Fortran Wiki
lesson5_ucs4

Introduction to Fortran Unicode support

Lesson V: processing Unicode file names on OPEN() statements

If your OS supports utf-8 as the default encoding it is likely you will at some point encounter a filename containing multi-byte Unicode characters.

The definition of the OPEN() statement specifies that the filename expression is a “scalar-default-char-expr”. But it also states

A file may have a name; a file that has a name is called a named file. The name of a named file is represented by a character string value. The set of allowable names for a file is processor dependent.

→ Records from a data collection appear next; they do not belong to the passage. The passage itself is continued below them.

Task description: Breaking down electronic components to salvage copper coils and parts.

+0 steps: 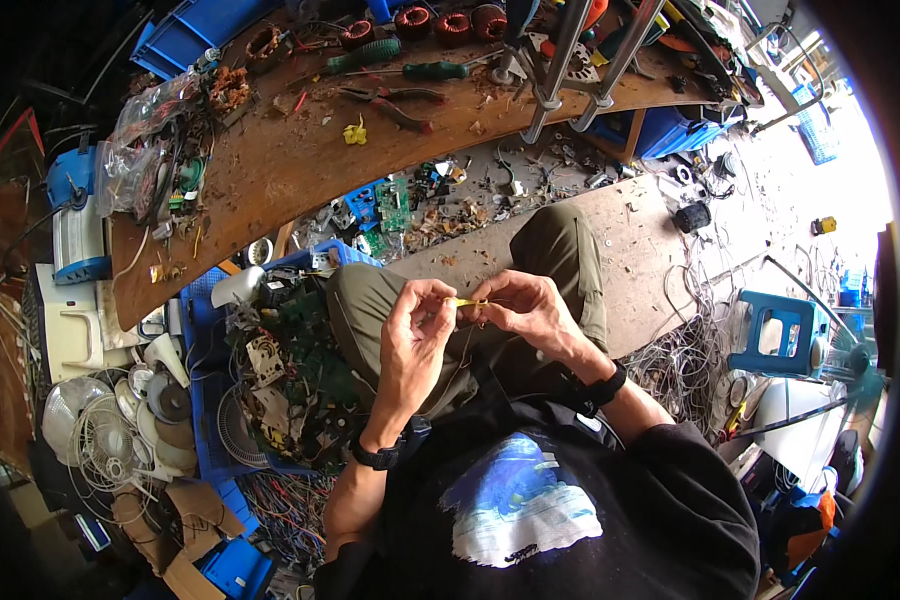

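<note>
Above my lap, my left hand [418, 322] pinches a small yellow strip [461, 302] between thumb and fingertips. My right hand [526, 308] is closed close beside it, its fingertips on a thin copper-coloured wire [484, 304] that meets the strip. What exactly the yellow piece is cannot be made out. A pale thin strand hangs below the hands. On the wooden bench [260, 190] ahead lie pliers [395, 103], two green-handled screwdrivers [436, 71], a crumpled yellow scrap [355, 131] and several copper-wound coils [453, 27].
At my left a blue crate [208, 400] holds circuit boards, with fan parts [110, 440] beyond it. Metal posts [560, 70] rise from the bench. To the right are tangled wires [670, 375], a blue stool [778, 333] and a fan [850, 360]. Scraps litter the floor under the bench.
</note>
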Demonstrator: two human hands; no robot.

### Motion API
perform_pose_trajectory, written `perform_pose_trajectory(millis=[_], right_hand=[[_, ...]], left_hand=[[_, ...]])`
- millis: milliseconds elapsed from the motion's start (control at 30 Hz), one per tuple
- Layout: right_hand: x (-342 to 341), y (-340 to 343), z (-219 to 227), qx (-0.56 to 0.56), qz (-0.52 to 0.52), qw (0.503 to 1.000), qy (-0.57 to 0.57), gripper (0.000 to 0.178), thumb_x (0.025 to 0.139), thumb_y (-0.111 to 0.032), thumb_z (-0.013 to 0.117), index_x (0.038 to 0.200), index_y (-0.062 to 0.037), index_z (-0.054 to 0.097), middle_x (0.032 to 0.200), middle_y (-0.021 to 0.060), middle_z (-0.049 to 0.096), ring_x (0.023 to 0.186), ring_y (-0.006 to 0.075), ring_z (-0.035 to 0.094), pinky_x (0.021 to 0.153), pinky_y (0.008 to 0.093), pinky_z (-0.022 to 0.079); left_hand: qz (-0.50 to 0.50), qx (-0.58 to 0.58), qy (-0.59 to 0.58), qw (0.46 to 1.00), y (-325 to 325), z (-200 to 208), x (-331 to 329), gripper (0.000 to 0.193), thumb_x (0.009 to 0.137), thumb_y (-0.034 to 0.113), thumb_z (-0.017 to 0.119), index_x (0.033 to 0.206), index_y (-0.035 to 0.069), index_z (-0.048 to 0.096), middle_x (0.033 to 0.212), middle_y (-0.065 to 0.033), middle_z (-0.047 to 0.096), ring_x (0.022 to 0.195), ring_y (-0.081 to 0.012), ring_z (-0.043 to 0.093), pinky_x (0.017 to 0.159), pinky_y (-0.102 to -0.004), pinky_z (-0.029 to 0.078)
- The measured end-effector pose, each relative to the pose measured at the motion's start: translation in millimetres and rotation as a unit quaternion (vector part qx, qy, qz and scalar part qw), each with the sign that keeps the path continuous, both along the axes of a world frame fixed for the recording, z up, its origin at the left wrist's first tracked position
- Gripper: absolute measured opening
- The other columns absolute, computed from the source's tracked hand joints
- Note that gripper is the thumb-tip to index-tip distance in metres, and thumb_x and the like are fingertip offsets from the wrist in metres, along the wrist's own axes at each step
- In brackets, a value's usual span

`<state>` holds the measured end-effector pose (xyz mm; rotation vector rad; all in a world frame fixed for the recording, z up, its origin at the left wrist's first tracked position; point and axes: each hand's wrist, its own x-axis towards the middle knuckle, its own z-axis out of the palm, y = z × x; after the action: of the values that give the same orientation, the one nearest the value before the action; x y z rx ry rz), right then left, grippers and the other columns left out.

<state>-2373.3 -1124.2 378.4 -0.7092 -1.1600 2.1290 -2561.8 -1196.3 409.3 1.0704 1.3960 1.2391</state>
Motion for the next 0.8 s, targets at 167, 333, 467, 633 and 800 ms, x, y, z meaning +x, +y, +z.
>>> perform_pose_trajectory(millis=[167, 333, 467, 633, 800], right_hand=[[3.7, 6.1, -10.0, 0.021, -0.015, 1.000, 0.011, 0.023, 0.097, -0.010, 0.071, 0.115, 0.0024, 0.067, 0.107, 0.0077, 0.074, 0.099, 0.0118, 0.069, 0.089, 0.0256, 0.055], [6.2, 10.9, -1.4, 0.013, -0.016, 0.998, -0.060, 0.021, 0.093, -0.009, 0.075, 0.111, 0.0008, 0.070, 0.101, 0.0052, 0.074, 0.093, 0.0090, 0.067, 0.086, 0.0238, 0.055], [12.4, 12.2, -6.4, 0.042, -0.037, 0.992, -0.116, 0.020, 0.093, -0.011, 0.076, 0.110, -0.0003, 0.070, 0.098, 0.0028, 0.073, 0.091, 0.0079, 0.067, 0.086, 0.0231, 0.054], [23.9, 9.5, -29.9, 0.020, -0.146, 0.984, -0.097, 0.020, 0.094, -0.011, 0.075, 0.109, -0.0032, 0.065, 0.098, 0.0013, 0.072, 0.093, 0.0079, 0.066, 0.086, 0.0239, 0.054], [3.1, 1.2, -29.8, 0.017, -0.192, 0.980, -0.040, 0.018, 0.097, -0.007, 0.071, 0.110, 0.0004, 0.063, 0.097, 0.0031, 0.072, 0.092, 0.0082, 0.066, 0.085, 0.0231, 0.054]], left_hand=[[0.005, 0.020, -0.056, 0.998, 1.6, 1.4, -6.4, 0.014, 0.102, 0.003, 0.060, 0.116, 0.001, 0.058, 0.102, -0.0026, 0.062, 0.092, -0.0087, 0.062, 0.084, -0.0230, 0.051], [0.014, -0.014, -0.069, 0.997, 1.1, 4.4, -18.2, 0.018, 0.100, 0.004, 0.064, 0.117, -0.001, 0.061, 0.108, -0.0045, 0.066, 0.100, -0.0101, 0.065, 0.092, -0.0240, 0.052], [0.050, 0.013, -0.063, 0.997, 0.3, 6.6, -28.8, 0.017, 0.099, 0.003, 0.066, 0.115, -0.003, 0.066, 0.103, -0.0053, 0.070, 0.095, -0.0110, 0.067, 0.090, -0.0236, 0.053], [0.036, -0.007, -0.062, 0.997, 2.2, 12.7, -35.4, 0.021, 0.098, 0.003, 0.068, 0.118, -0.004, 0.067, 0.105, -0.0090, 0.073, 0.099, -0.0125, 0.070, 0.093, -0.0239, 0.055], [0.014, -0.008, -0.112, 0.994, -3.7, -3.2, -1.2, 0.016, 0.097, 0.001, 0.068, 0.113, -0.003, 0.067, 0.109, -0.0079, 0.072, 0.103, -0.0126, 0.069, 0.094, -0.0246, 0.054]])
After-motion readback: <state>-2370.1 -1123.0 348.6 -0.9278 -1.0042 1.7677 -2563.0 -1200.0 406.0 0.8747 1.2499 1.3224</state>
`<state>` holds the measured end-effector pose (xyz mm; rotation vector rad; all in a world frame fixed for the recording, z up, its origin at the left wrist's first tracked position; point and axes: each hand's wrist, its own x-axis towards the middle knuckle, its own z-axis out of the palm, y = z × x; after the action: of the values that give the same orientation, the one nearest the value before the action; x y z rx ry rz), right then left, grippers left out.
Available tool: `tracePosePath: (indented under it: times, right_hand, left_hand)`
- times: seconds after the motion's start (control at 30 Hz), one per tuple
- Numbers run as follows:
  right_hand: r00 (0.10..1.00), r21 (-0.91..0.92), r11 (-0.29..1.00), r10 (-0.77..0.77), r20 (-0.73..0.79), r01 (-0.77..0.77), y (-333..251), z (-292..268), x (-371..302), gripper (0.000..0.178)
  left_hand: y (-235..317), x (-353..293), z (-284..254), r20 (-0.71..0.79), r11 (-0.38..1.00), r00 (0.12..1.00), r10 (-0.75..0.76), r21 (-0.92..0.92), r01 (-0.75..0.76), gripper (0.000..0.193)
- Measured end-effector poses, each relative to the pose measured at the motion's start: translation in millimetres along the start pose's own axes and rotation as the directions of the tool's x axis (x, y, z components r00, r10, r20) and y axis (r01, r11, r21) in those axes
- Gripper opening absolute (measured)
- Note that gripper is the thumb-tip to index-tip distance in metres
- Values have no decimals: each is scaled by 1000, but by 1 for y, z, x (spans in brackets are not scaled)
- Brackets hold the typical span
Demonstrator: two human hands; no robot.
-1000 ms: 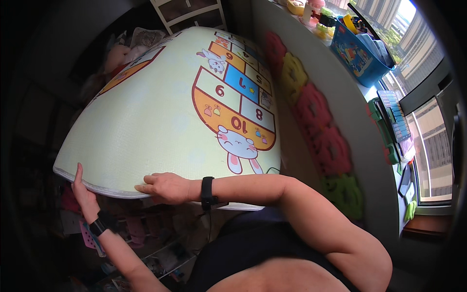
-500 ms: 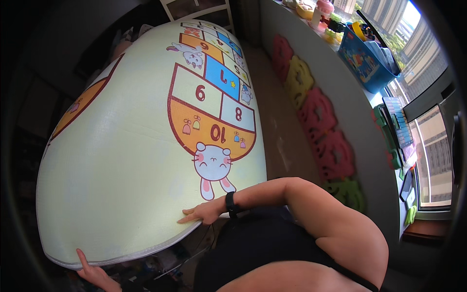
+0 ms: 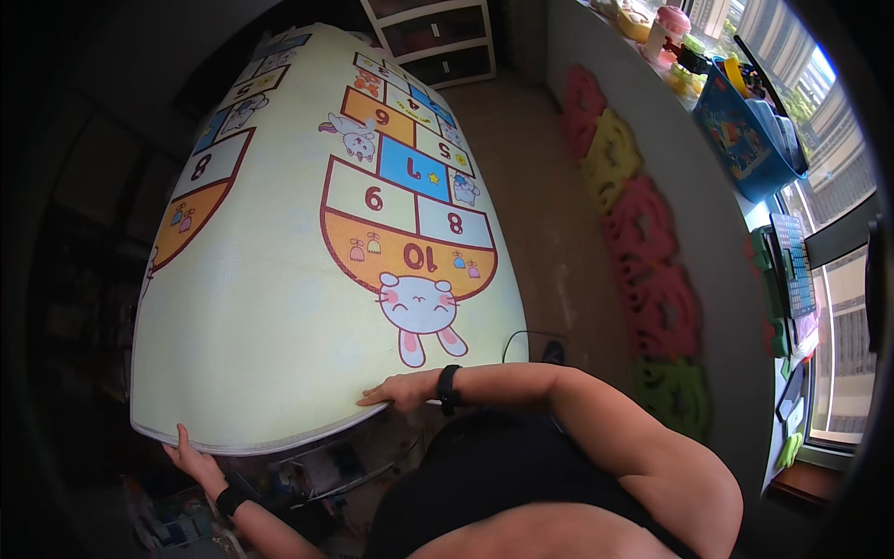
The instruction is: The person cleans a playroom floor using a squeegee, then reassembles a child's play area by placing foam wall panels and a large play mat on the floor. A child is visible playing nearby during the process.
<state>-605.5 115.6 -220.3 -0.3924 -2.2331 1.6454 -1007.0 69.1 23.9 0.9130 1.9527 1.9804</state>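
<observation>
A large cream play mat with a hopscotch print and cartoon animals stretches away in front of me, its sides sloping down. My left hand grips its grey-bound near edge at the left, thumb on top and the other fingers hidden beneath. Farther right along the same edge, my right hand is closed around the mat, some fingertips out of sight underneath. A white rabbit face with pink ears is printed just beyond my right hand. Both wrists wear a dark band.
Pink, yellow and green openwork panels line the low wall at right. On the sill stand a blue bin of toys and a keyboard-like panel. A drawer unit is at the back. Dim clutter lies below my left arm.
The mat's near edge has moved farther from me, with my left hand shifting up and right. More of the printed pattern on the mat's left side shows, and a dark cable appears at right.
</observation>
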Motion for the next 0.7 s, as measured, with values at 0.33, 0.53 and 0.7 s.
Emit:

And the description of the FILE= specifier states

12.5.6.10 FILE= specifier in the OPEN statement The value of the FILE= specifier is the name of the file to be connected to the specified unit. Any trailing blanks are ignored. The file-name-expr shall be a name that is allowed by the processor. The interpretation of case is processor dependent.

So what filenames are allowed is processor-dependent – but probably is restricted to a default character expression, which currently is typically ASCII or extended ASCII.

So if your Fortran compiler allows Unicode filenames the filename is likely to require being specified as a stream of bytes of the default CHARACTER kind representing utf-8 characters.

But what if you have the filename in UCS-4 internal representation? Fortran does not currently provide an intrinsic procedure for converting ucs-4 to utf-8 Unicode.

Fortran does the conversion needed when writing ucs-4 internal data to utf-8-encoded files. We can use that functionality to create a simple conversion routine.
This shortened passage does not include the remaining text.